Noble v. Kennoway, 2 Douglas, 513; see also 1 Duer on Insurance, 266, and the cases there cited.
Usage is admissible to explain an ambiguity, but it is never received to contradict what is plain in a written contract. If the words employed have an established legal meaning. parol evidence that the parties intended to use them in a different sense will be rejected, unless if interpreted according to their legal acceptation, they would be insensible with reference to the context or the extrinsic facts. If no such consequence is involved, proof of usage is wholly inadmissible to contradict or in any wise to vary their effect. In no case can it be received where it is inconsistent with, or repugnant to, the contract.

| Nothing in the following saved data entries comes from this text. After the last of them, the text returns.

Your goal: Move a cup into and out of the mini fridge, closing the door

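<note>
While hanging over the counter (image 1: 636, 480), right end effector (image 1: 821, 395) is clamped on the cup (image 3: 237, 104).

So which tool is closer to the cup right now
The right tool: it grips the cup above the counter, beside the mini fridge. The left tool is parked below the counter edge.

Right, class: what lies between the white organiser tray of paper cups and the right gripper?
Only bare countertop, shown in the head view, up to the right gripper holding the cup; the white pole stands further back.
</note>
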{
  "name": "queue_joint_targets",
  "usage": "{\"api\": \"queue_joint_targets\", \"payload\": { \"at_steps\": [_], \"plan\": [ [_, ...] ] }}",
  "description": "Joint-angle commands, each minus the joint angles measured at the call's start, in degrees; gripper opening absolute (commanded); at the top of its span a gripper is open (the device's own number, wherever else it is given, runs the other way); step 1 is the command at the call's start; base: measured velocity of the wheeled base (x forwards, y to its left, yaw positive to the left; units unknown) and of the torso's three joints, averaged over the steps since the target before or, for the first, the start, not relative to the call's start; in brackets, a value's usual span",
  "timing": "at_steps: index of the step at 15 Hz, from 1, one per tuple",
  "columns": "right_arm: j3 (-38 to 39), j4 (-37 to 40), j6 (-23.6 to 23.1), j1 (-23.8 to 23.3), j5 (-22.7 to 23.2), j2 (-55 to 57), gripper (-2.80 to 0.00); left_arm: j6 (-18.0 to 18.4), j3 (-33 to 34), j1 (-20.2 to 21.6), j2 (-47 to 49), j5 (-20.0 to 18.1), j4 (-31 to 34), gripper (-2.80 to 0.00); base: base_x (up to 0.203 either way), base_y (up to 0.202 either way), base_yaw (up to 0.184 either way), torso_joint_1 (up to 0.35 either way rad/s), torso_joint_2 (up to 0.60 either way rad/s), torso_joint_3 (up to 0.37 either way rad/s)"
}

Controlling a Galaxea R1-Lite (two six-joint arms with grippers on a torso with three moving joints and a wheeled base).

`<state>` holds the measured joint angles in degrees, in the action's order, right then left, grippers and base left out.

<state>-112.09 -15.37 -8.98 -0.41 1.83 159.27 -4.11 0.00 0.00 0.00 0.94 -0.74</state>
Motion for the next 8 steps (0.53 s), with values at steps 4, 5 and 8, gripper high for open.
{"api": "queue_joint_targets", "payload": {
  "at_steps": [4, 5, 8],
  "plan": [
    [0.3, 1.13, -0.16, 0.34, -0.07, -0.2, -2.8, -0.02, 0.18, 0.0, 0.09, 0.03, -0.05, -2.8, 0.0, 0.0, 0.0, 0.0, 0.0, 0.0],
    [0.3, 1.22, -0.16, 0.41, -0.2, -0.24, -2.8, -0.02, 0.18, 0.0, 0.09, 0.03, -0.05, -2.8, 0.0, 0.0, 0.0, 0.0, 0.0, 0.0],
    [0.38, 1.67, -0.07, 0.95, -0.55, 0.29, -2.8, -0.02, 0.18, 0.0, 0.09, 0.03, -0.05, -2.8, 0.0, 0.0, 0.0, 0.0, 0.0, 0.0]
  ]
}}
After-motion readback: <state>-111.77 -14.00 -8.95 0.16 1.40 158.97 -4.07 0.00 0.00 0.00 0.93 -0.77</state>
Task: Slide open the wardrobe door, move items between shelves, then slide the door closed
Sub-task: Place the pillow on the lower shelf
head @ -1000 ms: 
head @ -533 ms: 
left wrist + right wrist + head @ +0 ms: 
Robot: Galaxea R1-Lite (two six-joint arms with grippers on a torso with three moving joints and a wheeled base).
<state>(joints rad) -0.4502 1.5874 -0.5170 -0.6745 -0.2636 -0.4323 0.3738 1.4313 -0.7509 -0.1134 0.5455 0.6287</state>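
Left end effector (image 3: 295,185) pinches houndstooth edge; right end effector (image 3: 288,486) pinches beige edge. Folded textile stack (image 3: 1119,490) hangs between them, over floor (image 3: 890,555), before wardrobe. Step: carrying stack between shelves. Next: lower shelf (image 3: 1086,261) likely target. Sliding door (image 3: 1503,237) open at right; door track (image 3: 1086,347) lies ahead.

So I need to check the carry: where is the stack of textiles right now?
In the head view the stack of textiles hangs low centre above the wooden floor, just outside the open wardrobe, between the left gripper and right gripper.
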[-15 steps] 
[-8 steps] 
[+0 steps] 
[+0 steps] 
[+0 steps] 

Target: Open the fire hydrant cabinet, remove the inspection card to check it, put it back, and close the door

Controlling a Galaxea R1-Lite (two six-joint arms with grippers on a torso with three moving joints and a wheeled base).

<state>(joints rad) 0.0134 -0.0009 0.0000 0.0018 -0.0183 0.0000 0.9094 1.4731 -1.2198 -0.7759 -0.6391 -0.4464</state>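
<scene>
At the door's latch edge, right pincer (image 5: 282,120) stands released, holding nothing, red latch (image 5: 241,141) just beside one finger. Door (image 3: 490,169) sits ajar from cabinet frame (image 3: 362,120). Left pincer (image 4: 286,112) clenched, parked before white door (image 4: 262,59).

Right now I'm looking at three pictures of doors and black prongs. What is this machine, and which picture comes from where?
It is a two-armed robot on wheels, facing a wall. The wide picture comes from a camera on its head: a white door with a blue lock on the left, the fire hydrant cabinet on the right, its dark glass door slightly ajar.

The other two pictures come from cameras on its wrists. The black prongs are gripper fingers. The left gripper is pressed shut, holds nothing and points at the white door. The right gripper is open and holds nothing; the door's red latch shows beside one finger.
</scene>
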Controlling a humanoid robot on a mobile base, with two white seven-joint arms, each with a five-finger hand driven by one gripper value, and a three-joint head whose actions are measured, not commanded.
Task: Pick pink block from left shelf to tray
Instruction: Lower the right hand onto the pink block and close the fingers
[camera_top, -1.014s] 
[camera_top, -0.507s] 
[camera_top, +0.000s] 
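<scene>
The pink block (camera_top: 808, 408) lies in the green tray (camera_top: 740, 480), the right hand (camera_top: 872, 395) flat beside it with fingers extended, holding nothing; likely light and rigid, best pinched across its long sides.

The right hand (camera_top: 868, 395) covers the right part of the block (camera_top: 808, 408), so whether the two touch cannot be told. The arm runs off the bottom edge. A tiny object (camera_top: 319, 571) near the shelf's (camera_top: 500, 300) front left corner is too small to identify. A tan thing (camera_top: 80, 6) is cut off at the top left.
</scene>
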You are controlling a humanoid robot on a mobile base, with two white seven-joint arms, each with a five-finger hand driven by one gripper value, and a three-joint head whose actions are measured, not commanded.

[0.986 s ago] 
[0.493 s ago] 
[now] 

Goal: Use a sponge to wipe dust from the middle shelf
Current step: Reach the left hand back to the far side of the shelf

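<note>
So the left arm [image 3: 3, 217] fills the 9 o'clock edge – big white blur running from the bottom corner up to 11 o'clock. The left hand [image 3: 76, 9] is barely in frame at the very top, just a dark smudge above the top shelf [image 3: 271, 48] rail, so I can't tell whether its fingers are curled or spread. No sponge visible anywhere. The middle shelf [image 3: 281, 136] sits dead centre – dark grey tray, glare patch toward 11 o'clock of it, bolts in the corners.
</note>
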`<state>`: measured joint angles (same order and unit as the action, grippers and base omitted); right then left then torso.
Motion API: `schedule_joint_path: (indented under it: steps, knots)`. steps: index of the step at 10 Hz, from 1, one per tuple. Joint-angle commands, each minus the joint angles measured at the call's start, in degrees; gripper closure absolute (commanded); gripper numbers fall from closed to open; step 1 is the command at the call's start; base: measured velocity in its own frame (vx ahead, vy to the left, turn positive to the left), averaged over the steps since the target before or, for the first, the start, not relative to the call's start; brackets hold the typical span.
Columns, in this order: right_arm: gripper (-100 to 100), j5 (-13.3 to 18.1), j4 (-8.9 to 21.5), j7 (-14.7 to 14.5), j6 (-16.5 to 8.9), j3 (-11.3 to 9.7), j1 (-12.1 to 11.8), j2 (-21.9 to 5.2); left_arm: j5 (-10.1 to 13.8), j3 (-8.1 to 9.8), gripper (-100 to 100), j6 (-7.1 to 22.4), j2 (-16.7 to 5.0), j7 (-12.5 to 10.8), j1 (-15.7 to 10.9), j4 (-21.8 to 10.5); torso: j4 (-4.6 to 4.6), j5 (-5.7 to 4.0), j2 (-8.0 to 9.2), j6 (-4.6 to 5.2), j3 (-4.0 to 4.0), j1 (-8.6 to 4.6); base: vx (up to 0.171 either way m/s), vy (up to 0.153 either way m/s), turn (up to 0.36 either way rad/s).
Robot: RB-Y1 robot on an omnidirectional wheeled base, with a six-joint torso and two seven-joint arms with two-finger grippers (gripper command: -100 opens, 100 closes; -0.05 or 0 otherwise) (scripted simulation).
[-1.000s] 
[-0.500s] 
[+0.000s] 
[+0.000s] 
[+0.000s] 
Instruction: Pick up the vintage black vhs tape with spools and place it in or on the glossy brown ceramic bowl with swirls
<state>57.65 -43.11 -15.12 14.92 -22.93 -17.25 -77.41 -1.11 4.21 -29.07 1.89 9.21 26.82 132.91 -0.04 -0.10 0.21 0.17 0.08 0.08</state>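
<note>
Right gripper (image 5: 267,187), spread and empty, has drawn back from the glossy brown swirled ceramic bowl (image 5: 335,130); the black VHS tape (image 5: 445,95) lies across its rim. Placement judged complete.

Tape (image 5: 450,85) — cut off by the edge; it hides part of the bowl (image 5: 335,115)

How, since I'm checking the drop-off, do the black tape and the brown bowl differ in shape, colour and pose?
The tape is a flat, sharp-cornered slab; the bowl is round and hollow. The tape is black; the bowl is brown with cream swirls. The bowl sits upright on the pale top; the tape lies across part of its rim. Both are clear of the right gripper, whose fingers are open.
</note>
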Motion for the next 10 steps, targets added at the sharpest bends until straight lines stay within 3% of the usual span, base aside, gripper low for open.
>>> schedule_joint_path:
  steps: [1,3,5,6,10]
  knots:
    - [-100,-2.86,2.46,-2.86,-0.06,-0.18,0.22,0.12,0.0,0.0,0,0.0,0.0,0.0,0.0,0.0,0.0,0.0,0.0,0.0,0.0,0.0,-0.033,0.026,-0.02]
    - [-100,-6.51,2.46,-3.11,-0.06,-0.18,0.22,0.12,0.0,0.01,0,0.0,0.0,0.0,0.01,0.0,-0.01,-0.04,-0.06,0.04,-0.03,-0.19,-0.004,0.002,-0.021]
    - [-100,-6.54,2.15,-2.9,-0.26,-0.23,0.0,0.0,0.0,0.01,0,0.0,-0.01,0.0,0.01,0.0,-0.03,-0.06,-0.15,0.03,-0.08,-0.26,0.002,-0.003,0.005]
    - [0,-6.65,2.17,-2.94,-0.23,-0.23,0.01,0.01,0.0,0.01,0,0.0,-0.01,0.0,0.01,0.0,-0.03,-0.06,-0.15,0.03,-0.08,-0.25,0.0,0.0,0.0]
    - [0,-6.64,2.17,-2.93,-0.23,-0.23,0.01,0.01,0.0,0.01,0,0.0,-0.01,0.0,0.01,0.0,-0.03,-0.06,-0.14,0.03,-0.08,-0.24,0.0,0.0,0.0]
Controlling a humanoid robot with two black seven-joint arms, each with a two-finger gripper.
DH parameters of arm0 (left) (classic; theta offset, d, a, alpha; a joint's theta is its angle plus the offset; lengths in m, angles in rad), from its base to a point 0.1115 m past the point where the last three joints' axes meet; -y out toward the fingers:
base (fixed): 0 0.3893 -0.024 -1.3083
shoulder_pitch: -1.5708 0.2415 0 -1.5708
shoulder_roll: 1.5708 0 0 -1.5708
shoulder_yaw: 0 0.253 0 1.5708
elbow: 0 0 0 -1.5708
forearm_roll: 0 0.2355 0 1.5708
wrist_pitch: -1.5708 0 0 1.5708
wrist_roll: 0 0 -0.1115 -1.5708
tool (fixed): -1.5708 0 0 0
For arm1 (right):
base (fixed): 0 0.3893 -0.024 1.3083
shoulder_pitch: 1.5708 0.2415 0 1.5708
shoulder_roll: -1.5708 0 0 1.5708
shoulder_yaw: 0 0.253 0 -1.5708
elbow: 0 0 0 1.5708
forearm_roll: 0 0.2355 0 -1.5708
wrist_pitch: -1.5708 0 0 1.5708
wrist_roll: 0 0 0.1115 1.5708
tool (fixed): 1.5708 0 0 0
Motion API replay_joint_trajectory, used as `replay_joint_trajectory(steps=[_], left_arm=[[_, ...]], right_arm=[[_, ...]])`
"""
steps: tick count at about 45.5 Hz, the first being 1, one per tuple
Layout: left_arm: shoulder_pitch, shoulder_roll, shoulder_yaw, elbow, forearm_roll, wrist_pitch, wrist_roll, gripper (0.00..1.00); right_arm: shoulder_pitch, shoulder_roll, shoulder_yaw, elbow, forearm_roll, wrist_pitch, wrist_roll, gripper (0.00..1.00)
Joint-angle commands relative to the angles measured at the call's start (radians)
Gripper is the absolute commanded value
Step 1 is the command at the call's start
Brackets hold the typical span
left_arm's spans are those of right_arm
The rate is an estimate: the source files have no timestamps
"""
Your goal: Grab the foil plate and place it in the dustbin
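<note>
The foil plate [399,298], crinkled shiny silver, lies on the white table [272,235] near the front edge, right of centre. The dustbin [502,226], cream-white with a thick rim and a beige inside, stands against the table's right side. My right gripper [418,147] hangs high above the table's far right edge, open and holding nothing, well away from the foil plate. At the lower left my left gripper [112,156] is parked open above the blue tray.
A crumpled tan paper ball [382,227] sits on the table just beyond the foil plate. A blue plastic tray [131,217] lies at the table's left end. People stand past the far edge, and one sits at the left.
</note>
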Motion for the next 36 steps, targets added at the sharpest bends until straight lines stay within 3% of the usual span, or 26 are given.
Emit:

Otherwise it would not explain, but contradict and change the contract which the parties have made — substituting for it another and different one, which they did not make. To establish such inconsistency it is not necessary that it should be excluded in express terms. It is sufficient if it appear that the parties intended to be governed by what is written and not by anything else.
Blackett v. Royal Exchange Assurance Co., 2 Crompton Jervis, 250; Crofts v. Marshall, 7 Carrington Payne, 607; Phillipps v. Briard, 1 Hurlstone Norman, 21.
Wigram on Wills, 11, 12.
Yates v. Pym, 6 Taunton, 446; Blackett v. Royal Exchange Assurance Co., supra.
Holding v. Pigott, 7 Bingham, 465; Clarke v. Roystone, 18 Meeson Welsby, 752; Trueman v. Loder, 11 Adolphus Ellis, 589; Muncey v. Dennis, 1 Hurlstone Norman, 216.
Hutton v. Warren, 1 Meeson Welsby, 477; Clarke v. Roystone, supra.
The principle of the admission of such testimony is that the court may be placed, in regard to the surrounding circumstances, as nearly as possible in the situation of the parties — the question being, what did they mean by the language they employed? What is implied is as effectual as what is expressed. The expression and the implication in this case are equally clear. It is expressed that the vessel should proceed to a port in Cuba, and thence to Europe. It is implied that she should visit no other port in Cuba. Expressum facit tacitum cessare. Under these circumstances, usage can have no application, and proof of its existence is inadmissible. But the usage relied upon is not sustained by the evidence.
Page 493 1 Greenleaf on Evidence, § 295 a.
United States v. Babbit, 1 Black 61.
It appears that a large proportion of the vessels, perhaps four-fifths, which go laden with coal to Cuba, take on their return cargo elsewhere on the island than at the port of discharge. A few use the same port for both purposes. But the proof is also that the contract in all such cases is expressed according to the intent. There is no proof that where the policy is upon a voyage to one port and back, the vessel may proceed to another port before her return, and that by usage or otherwise, the latter voyage as well as the former shall be deemed to be within the policy.
Viewing the case in this aspect, we find nothing that would warrant the interposition of a court of equity.
We are asked, if we decline to reform the contract, to decree the return of the premium. This we cannot do. We regard the case as one of mere deviation. It is essentially of that character. In that class of cases, the law annuls the contract as to the future, and forfeits the premium to the underwriter. Here equity must follow the law. We cannot apply a different rule.